Lovelock: Act normal, Lovelock.  Don’t let them know…

Starkwell: Who drives around in a hearse anyways?

Lovelock: Damn hippies, that’s who.

[...]

Jessica continues to hear voices, talk to herself, and see people that aren’t there.  The empty rocking chair was particularly creepy, and caused Lovelock to nervously fat a couple of times.

[...]

[Jessica and her crew find a squatter, named Emily, in their newly acquired farmhouse.]

Starkwell: So let me get this straight, they get to their house, find someone living in it, and not only do they not seem upset AT ALL, they immediately trust her and invite her to stay the night?

Lovelock: It was a different time.  I bet they still picked up hitch hikers back then.  Damn Hippies.

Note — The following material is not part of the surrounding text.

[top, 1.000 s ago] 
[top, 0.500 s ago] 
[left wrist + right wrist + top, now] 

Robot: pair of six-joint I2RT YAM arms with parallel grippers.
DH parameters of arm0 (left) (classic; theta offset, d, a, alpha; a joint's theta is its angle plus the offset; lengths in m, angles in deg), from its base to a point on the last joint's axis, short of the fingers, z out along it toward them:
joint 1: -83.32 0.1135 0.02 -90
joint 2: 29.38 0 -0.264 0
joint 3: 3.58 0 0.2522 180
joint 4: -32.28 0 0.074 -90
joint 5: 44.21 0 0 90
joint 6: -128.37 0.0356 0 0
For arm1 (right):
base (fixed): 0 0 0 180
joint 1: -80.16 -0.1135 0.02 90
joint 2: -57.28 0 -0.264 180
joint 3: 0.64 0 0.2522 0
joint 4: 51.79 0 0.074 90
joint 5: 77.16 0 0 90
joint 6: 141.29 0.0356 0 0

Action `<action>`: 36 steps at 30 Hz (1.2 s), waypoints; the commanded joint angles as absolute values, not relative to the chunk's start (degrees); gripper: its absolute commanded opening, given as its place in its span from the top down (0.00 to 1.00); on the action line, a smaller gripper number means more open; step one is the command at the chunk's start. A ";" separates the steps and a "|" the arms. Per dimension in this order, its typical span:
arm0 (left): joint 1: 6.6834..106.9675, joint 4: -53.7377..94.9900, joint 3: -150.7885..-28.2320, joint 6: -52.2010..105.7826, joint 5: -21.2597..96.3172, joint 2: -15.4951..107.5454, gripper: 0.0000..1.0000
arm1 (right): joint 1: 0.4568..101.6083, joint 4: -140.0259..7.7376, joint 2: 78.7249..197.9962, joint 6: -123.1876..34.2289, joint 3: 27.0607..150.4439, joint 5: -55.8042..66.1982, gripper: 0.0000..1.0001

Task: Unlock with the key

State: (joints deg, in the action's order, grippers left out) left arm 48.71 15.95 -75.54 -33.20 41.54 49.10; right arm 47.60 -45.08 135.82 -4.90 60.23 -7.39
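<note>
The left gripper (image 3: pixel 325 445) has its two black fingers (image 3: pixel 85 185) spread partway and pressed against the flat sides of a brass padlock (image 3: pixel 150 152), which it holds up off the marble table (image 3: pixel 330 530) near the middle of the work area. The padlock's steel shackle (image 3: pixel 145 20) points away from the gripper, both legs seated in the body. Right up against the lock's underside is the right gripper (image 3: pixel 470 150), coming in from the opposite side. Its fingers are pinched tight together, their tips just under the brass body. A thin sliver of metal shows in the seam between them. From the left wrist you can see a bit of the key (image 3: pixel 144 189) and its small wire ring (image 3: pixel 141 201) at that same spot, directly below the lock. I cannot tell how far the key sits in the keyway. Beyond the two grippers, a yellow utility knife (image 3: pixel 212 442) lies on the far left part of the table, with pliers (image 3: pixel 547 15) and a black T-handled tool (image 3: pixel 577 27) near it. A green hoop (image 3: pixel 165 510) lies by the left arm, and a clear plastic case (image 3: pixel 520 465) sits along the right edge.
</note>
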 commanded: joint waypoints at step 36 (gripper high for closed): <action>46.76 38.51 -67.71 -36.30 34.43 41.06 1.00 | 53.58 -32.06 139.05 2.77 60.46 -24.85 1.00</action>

Starkwell: Wait, is she playing a lute?

Lovelock: Of course the dude has a cello sitting around… Damn hippies.

[...]

It’s becoming clear that Jessica is completely bonkers.  We know that she was just released from an institution of some kind, and she keeps hinting at the fact that she was nuts.  But we don’t know what happened yet.  Starkwell also says that it’s becoming clear that “this movie is awesome.”  He doesn’t usually make a call like that this early.  Let’s see if he still feels that way as we get further in.

[...]

Lovelock: Of course Emily wants to have a séance…

Starkwell: Damn hippies.

Lovelock: Hey! Thems my line.

[...]

As the story continues to unfold, and the characters are developed, Lovelock falls asleep.  Jessica goes swimming and sees a dead body and it touches her.  Her descent back into madness is happening at an appropriate pace.  I haven’t seen Starkwell this excited in a long time.

[...]

Starkwell: You know, if Jessica is worried that Duncan and Woody are going to think she is nuts, playing dress-up in the attic and dancing around by yourself isn’t exactly a good choice…

[...]

The creepy whispers that keep playing, that we assume Jessica hears in her head are exceedingly creepy.  Enough so, that I believe they caused Lovelock to have a nightmare during his nap, as he woke up screaming “JESSICA MAKE IT STOP!”  His heart is racing now… so I think he’ll stay awake for the remainder.

[...]

[Three old dudes try and intimidate Duncan and Jessica in town.  They all seem to have wounds of some kind.]

Lovelock: I don’t know… the elderly are one demographic I don’t really find creepy.  Just push’em over and they’ll break their hips.

Starkwell: Dude, really?

Lovelock: Unless they have super powers.

Starkwell: Well, there’s definitely something off with these ones.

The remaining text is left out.